#### INSTRUCTIONS FOR THE TASK
Check each line of the material. Copy those containing "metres".

START SOURCE MATERIAL

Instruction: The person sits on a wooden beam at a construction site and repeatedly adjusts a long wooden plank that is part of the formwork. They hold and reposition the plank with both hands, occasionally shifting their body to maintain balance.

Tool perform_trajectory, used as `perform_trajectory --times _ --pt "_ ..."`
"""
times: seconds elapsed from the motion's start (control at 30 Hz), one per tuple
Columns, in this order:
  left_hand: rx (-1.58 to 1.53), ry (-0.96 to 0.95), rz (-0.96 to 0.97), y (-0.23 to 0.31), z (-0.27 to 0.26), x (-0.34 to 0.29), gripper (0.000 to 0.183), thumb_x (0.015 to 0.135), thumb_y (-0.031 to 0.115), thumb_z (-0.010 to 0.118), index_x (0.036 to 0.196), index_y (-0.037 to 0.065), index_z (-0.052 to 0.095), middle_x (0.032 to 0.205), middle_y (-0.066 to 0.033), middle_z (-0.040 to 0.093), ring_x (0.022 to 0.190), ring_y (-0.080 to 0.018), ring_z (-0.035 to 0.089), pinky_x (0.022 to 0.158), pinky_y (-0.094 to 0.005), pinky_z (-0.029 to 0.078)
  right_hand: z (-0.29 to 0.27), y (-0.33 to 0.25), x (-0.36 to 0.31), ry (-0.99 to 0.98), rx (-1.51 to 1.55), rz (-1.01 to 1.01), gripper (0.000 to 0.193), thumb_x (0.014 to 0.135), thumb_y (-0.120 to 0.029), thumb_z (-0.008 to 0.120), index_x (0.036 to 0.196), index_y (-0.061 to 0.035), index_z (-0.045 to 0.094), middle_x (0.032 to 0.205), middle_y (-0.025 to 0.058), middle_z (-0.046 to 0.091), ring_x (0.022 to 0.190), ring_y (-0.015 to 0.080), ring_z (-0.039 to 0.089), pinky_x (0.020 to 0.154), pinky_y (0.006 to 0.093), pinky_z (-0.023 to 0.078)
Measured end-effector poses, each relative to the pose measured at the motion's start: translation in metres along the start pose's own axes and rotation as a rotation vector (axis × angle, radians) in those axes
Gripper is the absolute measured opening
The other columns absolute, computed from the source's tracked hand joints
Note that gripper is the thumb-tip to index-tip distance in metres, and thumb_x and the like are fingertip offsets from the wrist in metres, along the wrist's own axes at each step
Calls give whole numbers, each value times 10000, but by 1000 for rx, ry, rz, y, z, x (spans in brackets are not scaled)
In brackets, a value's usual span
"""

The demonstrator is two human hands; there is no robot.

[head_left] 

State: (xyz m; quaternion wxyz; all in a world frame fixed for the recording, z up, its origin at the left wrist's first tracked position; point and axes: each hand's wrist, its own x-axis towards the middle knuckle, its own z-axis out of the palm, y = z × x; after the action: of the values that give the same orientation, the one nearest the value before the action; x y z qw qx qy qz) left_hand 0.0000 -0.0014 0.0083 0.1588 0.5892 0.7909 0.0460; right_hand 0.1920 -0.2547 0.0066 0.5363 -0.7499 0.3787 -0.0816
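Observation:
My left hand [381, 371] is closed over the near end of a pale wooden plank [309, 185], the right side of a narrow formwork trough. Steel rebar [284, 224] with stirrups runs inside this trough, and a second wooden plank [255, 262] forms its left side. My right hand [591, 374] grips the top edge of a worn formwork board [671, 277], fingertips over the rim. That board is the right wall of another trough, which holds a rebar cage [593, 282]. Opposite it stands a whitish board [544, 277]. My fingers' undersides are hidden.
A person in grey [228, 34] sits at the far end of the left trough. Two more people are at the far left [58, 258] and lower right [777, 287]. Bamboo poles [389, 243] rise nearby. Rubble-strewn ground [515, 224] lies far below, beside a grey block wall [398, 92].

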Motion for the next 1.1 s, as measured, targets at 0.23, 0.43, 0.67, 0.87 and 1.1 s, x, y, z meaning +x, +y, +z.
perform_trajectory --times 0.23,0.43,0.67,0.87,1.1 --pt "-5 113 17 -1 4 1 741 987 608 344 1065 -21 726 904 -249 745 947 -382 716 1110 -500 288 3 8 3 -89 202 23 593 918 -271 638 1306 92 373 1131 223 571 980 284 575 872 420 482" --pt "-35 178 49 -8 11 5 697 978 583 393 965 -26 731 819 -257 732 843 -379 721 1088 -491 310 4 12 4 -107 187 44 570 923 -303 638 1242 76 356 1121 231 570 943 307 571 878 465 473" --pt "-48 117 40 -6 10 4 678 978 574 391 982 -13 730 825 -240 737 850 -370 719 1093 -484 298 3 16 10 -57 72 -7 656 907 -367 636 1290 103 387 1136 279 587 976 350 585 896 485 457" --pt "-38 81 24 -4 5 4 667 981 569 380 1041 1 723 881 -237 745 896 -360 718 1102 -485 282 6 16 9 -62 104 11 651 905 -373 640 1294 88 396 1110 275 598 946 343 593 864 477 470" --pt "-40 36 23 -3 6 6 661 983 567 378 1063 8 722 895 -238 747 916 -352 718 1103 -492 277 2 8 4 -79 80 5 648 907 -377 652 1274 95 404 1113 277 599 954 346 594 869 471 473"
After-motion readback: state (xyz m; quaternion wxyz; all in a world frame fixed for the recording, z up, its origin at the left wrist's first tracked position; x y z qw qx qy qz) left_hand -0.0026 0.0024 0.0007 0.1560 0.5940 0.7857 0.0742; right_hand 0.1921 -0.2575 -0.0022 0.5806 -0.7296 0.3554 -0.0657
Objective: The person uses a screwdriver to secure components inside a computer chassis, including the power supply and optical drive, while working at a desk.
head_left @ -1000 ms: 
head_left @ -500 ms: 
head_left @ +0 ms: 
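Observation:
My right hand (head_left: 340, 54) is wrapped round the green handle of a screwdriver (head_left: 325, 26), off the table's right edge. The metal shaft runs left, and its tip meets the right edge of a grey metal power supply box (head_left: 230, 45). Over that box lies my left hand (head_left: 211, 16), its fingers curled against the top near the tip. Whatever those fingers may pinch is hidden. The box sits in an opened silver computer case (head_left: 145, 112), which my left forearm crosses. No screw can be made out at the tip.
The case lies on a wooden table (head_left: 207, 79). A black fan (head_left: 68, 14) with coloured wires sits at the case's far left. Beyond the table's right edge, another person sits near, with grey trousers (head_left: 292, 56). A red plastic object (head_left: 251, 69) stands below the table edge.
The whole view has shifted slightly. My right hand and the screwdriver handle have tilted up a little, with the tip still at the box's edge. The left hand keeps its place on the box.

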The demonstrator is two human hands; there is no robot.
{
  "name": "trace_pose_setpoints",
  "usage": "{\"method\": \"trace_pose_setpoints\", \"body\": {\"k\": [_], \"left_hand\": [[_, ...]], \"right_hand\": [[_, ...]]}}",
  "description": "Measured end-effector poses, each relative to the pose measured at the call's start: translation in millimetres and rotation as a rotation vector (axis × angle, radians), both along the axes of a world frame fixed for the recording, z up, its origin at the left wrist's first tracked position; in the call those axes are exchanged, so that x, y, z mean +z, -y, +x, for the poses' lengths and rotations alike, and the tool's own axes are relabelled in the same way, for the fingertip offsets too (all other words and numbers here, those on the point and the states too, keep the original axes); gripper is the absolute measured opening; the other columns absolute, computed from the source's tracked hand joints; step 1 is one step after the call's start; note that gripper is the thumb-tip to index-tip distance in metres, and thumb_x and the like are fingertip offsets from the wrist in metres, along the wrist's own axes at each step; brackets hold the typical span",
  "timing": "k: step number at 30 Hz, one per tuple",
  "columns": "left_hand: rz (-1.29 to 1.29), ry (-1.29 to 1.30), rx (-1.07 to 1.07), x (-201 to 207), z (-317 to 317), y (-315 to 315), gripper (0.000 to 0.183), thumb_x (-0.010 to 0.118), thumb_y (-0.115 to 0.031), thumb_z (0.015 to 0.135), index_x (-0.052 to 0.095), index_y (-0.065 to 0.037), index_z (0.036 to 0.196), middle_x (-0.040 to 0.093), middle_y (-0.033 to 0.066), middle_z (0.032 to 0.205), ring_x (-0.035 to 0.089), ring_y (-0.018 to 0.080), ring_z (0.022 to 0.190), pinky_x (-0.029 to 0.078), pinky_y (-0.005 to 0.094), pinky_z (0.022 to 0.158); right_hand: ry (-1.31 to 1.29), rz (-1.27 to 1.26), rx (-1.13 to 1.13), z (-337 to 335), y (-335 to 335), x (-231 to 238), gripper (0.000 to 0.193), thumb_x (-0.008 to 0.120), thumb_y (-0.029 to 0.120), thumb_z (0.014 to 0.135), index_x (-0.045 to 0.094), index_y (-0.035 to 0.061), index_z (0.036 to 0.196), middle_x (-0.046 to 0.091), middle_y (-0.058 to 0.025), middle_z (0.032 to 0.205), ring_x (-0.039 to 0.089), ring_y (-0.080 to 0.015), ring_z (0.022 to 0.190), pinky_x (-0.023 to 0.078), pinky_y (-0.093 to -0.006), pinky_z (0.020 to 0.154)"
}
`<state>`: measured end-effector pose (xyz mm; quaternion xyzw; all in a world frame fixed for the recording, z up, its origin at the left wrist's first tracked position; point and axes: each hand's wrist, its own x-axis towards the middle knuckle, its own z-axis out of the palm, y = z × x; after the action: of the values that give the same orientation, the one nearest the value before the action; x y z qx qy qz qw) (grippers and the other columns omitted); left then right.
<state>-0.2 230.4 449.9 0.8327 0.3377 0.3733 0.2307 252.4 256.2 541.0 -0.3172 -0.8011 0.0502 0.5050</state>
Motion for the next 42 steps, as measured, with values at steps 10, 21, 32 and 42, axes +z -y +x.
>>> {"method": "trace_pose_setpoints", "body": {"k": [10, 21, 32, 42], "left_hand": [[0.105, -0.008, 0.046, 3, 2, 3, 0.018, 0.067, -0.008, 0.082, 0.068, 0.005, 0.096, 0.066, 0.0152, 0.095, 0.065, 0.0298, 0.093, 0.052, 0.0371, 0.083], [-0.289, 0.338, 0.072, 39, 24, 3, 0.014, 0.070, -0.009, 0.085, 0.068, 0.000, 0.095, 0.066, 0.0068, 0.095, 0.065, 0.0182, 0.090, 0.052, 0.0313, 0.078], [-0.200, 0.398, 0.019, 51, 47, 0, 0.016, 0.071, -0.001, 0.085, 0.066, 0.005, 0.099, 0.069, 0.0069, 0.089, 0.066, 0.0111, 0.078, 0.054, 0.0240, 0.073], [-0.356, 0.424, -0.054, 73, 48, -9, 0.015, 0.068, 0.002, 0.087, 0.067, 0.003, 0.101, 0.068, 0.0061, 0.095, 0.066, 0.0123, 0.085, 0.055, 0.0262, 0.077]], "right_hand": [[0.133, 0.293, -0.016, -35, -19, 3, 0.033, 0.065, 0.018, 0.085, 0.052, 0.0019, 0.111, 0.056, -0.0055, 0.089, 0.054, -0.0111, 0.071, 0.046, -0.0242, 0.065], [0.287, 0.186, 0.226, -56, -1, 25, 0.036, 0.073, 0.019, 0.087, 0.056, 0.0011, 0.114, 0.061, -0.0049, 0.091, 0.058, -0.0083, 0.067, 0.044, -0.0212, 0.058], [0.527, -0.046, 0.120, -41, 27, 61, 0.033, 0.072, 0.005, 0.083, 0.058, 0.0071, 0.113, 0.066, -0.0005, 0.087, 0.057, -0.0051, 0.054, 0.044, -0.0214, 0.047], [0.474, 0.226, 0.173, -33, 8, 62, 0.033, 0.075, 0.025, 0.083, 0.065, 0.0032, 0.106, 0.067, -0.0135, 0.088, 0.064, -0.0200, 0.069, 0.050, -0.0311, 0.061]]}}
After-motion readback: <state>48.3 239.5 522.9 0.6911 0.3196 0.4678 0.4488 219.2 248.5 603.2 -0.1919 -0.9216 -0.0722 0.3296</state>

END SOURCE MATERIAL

#### SOLUTION TO THIS PROBLEM
Measured end-effector poses, each relative to the pose measured at the motion's start: translation in metres along the start pose's own axes and rotation as a rotation vector (axis × angle, radians) in those axes
Note that gripper is the thumb-tip to index-tip distance in metres, and thumb_x and the like are fingertip offsets from the wrist in metres, along the wrist's own axes at each step
  "description": "Measured end-effector poses, each relative to the pose measured at the call's start: translation in millimetres and rotation as a rotation vector (axis × angle, radians), both along the axes of a world frame fixed for the recording, z up, its origin at the left wrist's first tracked position; in the call those axes are exchanged, so that x, y, z mean +z, -y, +x, for the poses' lengths and rotations alike, and the tool's own axes are relabelled in the same way, for the fingertip offsets too (all other words and numbers here, those on the point and the states too, keep the original axes); gripper is the absolute measured opening; the other columns absolute, computed from the source's tracked hand joints; step 1 is one step after the call's start; note that gripper is the thumb-tip to index-tip distance in metres, and thumb_x and the like are fingertip offsets from the wrist in metres, along the wrist's own axes at each step; brackets hold the typical span",

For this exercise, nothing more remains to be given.